*ABOUT THIS EXERCISE*
Work through the listing below, copying each line that carries the word "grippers".

*GIVEN INFORMATION*

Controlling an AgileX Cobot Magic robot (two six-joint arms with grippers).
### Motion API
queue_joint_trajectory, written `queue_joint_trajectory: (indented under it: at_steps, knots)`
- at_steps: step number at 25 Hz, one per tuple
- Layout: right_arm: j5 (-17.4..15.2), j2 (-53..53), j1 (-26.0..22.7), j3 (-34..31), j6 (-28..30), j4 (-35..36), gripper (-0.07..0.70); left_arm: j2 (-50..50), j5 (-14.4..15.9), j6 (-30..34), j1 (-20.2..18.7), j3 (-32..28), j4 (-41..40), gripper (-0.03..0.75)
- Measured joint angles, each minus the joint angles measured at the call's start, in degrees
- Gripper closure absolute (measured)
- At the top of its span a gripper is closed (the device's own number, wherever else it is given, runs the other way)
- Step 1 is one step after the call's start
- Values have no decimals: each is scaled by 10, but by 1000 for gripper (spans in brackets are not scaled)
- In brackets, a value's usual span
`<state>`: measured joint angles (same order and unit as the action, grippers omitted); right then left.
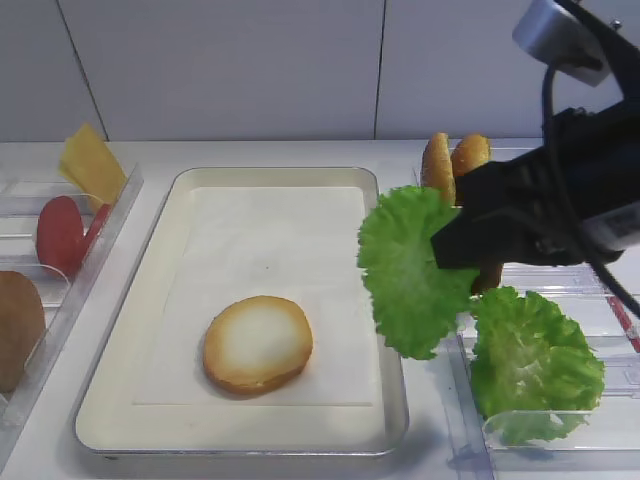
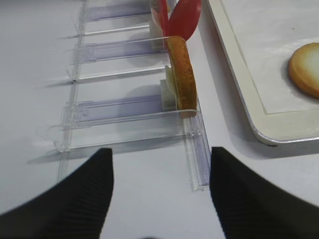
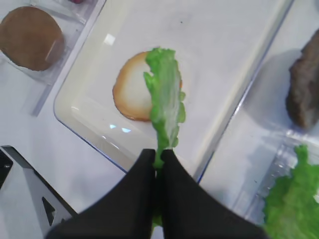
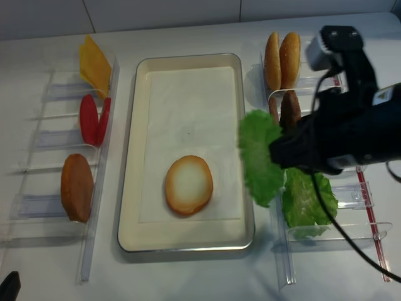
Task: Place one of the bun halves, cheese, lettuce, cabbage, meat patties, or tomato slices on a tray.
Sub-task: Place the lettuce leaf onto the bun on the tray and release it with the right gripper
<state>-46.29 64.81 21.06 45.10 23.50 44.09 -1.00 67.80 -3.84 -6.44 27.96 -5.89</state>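
The right gripper (image 3: 159,158) is clenched on the edge of one lettuce (image 1: 408,268) leaf, hanging it in the air over the right rim of the tray (image 1: 290,176). A bun half (image 1: 258,343) lies cut face up on the tray's liner. The left gripper (image 2: 160,172) stands released near the table's left edge. Held only by its rim, the floppy leaf may slip free or land across the tray's edge.

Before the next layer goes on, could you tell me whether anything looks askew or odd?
Nothing stands out. One bun half lies cut face up on the tray, and the right pincer holds the lettuce above the tray's right edge.
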Motion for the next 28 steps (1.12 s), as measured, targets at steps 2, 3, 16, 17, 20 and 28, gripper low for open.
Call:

*RESULT OF THE EXERCISE*
Controlling an AgileX Cobot Magic robot (two six-joint arms with grippers).
`<state>`: measured joint angles (same order and unit as the action, grippers omitted); right then left.

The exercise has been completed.